──────── Provided material ────────
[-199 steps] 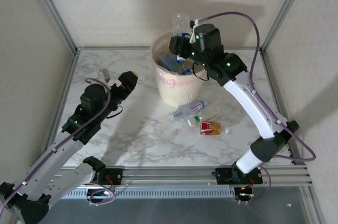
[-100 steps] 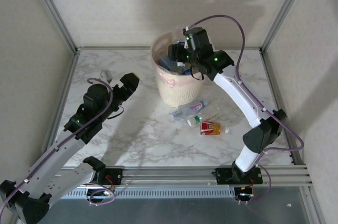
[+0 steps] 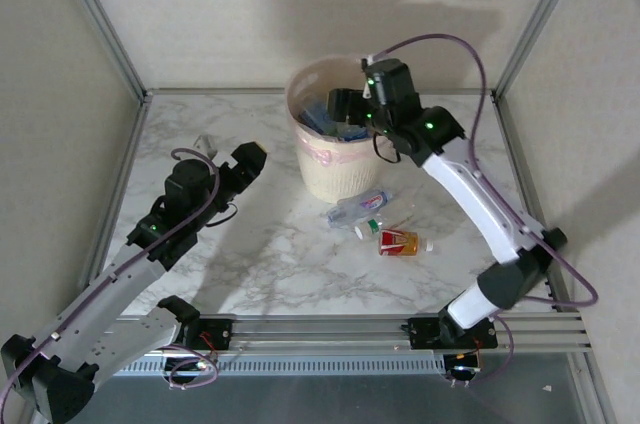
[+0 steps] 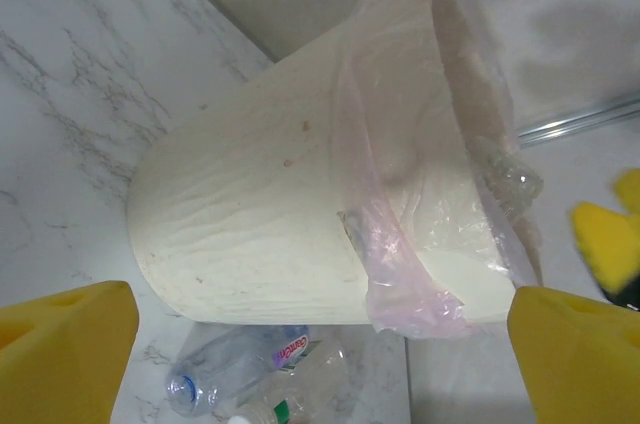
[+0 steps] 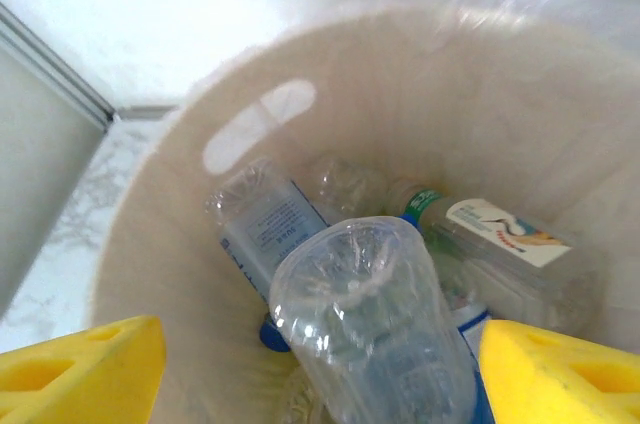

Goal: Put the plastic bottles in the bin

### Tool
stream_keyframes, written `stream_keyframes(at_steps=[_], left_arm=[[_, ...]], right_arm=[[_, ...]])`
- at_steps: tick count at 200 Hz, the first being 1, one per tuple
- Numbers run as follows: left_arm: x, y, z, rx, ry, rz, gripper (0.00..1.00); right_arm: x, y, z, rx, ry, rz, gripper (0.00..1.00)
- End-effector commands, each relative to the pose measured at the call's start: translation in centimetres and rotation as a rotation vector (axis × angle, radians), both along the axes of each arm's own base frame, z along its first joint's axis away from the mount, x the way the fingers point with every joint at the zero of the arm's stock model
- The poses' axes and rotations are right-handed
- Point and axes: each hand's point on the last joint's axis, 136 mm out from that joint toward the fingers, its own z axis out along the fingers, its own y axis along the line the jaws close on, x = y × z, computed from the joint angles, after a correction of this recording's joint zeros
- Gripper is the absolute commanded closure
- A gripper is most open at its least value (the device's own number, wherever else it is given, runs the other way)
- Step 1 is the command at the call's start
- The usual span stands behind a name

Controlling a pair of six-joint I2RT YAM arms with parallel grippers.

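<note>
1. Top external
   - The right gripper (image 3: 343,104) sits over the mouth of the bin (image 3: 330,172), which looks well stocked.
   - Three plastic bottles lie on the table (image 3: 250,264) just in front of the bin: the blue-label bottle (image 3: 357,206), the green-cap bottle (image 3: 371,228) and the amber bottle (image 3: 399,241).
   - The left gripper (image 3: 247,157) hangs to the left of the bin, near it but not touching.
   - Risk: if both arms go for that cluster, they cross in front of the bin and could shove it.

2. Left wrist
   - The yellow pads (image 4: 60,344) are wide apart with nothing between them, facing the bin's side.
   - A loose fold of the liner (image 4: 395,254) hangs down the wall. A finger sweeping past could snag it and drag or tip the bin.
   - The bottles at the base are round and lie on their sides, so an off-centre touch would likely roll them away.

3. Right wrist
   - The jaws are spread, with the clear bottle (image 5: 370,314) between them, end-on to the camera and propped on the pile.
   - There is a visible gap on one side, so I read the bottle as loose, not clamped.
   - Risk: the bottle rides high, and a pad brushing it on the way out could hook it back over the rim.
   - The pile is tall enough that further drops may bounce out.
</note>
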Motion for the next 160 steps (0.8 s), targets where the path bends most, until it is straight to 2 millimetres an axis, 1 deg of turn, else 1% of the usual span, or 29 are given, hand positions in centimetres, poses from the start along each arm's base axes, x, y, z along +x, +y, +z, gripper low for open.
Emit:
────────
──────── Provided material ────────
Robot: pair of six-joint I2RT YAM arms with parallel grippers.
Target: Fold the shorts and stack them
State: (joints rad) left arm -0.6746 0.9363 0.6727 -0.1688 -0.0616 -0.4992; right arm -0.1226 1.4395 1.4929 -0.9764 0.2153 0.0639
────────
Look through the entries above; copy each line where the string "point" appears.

- End-effector commands, each relative to the pose measured at the call's start: translation in centimetres and rotation as a rotation vector (axis × angle, radians), both along the axes of each arm's own base frame, z along its first joint's axis away from the mount, x the way the fingers point with every joint at the zero of the arm's stock model
- Point and axes: each hand's point on the last joint's axis, 136 mm out from that joint toward the fingers, its own z axis out along the fingers, its own y axis along the line the jaws close on, x = y × z, computed from the joint angles, after a correction of this recording's joint zeros

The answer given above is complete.